Except in the rarest of cases, the transition from college to the NBA will always have its fair share of rough patches. Even players typically touted as NBA-ready have to make adjustments to their game in order to find success at the next level. Right now, Buddy Hield is finding that out the hard way.
Hield, the sixth overall pick in the 2016 draft, was regarded as the most ready prospect. His age and shooting stroke figured to be two things that would give him an edge over his fellow rookies in the dawn of their careers. Whereas players such as Jaylen Brown, Brandon Ingram, and Dragan Bender were all fascinating because of their seemingly infinite potential, Hield represented a sure thing, if nothing else.
Maybe he won’t grow into a 20 points per game scorer or a perennial all-star, but he can be a knockdown shooter, which is a necessity for every team in today’s league.
But, 28 games into his pro career, Hield has not been able to find much consistency with his shot. He’s shooting 31.6% from distance and just 37.8% overall. While it’s way too early for concern, it is a bit unusual for a college sharpshooter to post percentages so low. In fact, if that efficiency rate is more a statement on Hield’s overall shooting ability than it is rookie struggles, it may not be farfetched to question if he ever becomes the knockdown shooter many predicted he would.
Shooting is one of the skills that often carries over from the college ranks, and when looking at how some of the best college shooters have performed in the NBA, even in their rookie years, it’s easy to see why there was a good deal of optimism around Hield’s ability to not bust in the big leagues.
To this point, Hield is only outdoing Kyle Lowry, and Lowry hardly shot the long ball in his first few seasons.
Looking deeper, Hield was actually below average in three-point shooting efficiency in three out of his four college seasons, when compared to those players. It was a slow rise to the top for Hield in the collegiate game. He cracked only 40% once from deep, and that was in his transcendent senior year. No other player had their percentages fluctuate as much as he did.
Perhaps it was through hard work and hours spent in the gym that helped Hield transformed into the best college marksman since Steph Curry, but there’s a chance it was also a flash in the pan. One remarkable stretch by a player who may only top out as a slightly above average shooter in the league. And for a Pelicans team that desperately needs a star to pair with Anthony Davis, above average is not going to cut it for a first round selection.
It might suffice, however, if Hield could augment his offensive game by becoming more proficient in other areas. As was the case in college, Hield hasn’t flashed much potential as a playmaker or ball handler.

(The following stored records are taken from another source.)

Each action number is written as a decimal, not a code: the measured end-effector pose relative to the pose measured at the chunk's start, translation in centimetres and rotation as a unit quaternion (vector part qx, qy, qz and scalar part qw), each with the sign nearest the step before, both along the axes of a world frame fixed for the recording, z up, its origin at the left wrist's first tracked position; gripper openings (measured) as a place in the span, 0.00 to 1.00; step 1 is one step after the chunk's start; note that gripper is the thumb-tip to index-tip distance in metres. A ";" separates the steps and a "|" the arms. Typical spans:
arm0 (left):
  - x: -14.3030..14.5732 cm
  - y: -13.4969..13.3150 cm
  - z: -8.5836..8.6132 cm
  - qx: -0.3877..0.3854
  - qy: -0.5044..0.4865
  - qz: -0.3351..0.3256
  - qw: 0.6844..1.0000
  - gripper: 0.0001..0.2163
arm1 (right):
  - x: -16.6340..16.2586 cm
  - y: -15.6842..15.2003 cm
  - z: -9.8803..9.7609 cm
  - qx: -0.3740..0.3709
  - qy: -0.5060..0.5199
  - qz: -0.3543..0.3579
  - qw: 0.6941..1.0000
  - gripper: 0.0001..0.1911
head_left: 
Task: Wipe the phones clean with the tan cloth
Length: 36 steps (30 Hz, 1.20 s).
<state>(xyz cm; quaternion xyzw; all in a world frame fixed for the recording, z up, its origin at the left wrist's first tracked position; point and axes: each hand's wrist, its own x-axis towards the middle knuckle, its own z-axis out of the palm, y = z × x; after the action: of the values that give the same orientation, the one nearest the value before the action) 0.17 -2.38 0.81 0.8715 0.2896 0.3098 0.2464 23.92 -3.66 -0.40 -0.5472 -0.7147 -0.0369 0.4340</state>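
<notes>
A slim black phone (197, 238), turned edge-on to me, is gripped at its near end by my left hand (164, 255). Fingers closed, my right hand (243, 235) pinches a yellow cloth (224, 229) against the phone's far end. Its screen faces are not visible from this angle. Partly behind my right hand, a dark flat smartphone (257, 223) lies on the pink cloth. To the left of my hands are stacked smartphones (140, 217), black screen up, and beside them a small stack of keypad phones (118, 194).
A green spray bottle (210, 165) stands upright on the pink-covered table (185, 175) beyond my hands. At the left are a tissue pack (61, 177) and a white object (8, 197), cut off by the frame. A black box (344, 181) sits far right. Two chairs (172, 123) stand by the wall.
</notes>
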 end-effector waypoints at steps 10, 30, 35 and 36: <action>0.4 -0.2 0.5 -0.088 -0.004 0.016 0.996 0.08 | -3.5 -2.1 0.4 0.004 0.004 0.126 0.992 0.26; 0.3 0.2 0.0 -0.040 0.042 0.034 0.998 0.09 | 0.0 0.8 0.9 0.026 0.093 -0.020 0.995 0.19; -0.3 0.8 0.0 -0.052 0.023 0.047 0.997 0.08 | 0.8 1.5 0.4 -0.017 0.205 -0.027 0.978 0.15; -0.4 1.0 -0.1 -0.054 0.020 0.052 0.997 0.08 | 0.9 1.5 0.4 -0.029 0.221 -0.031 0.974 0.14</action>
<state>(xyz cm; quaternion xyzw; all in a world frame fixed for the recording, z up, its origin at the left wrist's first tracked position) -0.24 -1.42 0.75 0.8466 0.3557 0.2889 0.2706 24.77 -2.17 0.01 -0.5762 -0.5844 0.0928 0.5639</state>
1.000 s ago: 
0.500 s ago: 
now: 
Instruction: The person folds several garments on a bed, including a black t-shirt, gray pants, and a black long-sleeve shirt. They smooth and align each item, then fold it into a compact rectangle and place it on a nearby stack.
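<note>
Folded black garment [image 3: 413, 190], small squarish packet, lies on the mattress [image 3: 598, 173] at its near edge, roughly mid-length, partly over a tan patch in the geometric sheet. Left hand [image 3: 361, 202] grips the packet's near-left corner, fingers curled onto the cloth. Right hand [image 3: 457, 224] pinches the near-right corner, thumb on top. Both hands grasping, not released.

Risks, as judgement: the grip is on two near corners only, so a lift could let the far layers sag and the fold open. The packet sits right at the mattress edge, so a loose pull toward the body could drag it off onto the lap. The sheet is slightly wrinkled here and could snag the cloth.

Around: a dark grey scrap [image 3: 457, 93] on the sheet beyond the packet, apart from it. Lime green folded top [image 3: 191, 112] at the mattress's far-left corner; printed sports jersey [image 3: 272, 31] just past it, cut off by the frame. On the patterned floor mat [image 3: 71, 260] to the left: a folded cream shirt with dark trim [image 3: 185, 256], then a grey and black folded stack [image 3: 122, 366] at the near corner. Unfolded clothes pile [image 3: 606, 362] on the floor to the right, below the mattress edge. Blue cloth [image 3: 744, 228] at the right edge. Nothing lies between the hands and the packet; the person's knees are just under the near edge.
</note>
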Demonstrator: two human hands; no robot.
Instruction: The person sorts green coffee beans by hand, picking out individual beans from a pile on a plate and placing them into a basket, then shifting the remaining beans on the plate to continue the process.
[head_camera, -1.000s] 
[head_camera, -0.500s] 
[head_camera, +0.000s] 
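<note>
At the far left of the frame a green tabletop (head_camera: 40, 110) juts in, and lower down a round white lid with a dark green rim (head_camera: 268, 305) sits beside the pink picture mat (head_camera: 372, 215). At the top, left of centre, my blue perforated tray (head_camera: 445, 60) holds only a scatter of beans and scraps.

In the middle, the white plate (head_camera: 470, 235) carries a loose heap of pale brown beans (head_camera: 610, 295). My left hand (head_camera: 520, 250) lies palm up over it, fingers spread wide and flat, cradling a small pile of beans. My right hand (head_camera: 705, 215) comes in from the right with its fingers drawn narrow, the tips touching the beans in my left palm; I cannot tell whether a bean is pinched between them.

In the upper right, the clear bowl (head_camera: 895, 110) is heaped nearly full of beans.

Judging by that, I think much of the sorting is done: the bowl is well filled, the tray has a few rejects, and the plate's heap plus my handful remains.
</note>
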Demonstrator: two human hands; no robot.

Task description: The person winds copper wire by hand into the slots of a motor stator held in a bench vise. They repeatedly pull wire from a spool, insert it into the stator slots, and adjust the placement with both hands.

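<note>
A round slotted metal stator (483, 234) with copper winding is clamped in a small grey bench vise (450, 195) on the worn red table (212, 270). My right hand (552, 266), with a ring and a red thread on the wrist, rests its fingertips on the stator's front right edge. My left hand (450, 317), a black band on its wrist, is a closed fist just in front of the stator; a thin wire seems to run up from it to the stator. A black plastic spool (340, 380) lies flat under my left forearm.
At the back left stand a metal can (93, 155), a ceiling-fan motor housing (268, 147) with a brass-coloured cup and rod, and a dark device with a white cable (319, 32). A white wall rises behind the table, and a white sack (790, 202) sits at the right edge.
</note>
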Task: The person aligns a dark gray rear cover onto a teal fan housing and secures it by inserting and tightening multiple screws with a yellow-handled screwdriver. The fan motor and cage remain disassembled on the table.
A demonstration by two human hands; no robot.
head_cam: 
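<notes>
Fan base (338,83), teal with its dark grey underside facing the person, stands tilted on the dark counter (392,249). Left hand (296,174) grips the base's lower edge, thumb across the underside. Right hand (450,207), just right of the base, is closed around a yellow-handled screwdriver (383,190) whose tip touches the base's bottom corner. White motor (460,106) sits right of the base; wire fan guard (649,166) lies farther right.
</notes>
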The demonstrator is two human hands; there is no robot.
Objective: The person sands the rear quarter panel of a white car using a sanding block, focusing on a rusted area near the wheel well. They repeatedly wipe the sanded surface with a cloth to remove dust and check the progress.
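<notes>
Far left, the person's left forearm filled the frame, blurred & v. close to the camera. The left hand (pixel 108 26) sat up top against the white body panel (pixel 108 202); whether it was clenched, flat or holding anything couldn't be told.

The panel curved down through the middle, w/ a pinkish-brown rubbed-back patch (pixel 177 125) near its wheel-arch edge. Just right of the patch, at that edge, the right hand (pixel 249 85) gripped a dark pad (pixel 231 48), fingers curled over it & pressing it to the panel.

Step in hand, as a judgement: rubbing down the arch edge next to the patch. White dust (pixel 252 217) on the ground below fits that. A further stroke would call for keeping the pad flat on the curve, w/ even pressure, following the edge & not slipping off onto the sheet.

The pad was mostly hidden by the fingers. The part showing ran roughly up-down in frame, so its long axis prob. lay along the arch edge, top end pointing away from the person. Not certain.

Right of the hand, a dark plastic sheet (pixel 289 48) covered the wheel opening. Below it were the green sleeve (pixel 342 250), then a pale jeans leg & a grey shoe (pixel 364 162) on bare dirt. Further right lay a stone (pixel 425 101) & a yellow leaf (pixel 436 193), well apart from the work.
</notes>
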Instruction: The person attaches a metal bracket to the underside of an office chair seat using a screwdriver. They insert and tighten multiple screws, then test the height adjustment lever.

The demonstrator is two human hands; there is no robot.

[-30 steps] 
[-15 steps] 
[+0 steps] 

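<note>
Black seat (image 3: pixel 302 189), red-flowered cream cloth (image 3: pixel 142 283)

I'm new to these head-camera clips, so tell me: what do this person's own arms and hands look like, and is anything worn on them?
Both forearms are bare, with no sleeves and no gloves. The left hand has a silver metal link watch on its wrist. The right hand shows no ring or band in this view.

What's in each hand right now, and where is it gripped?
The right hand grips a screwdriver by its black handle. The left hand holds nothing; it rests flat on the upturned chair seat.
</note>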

Despite being 12th among rookies in minutes per game, he is 21st in assists, and 21st in assist to turnover ratio. Hield doesn’t have to be an elite passer in order to be a successful player, but it is another part of his game that will have to develop in order for him to compliment the Pelicans’ star big man.
Still, there are reasons to be optimistic, and no career is defined midway through a player’s rookie year. There’s a chance Hield becomes more efficient as the season carries on, and we’re already starting to see signs of that being exactly the case.
In fact, since moving into the starting lineup, Hield is shooting a scorching 46.2% from deep on nearly five attempts per game and is hitting half of his long-balls overall in the month of December. He’s also up to 36.8% on the season on catch and shoot 3’s. Slowly but surely, Hield is starting to display the shooting touch that made him so dangerous at Oklahoma last year.
And while he’ll likely never be the type of player who can break down defenders off the dribble, he has also looked good getting his own shot in the pick and roll. The shots haven’t been falling yet, but if continues to get looks like this he should eventually be able to knock them down:
It hasn’t been as smooth a transition as some thought it would be, but expecting Hield to come out on fire right out of the gate was unfair and unrealistic. Rookies need time to find their rhythm and he is no different. Every game he’s getting more comfortable, and the more time he spends alongside players like Davis and Jrue Holiday, the more productive he’ll be. If he can keep up his hot shooting, he’ll fill a need for the Pelicans this season. As for the future, Buddy has always been a late bloomer. But the future of the franchise may very well depend on his accelerated development.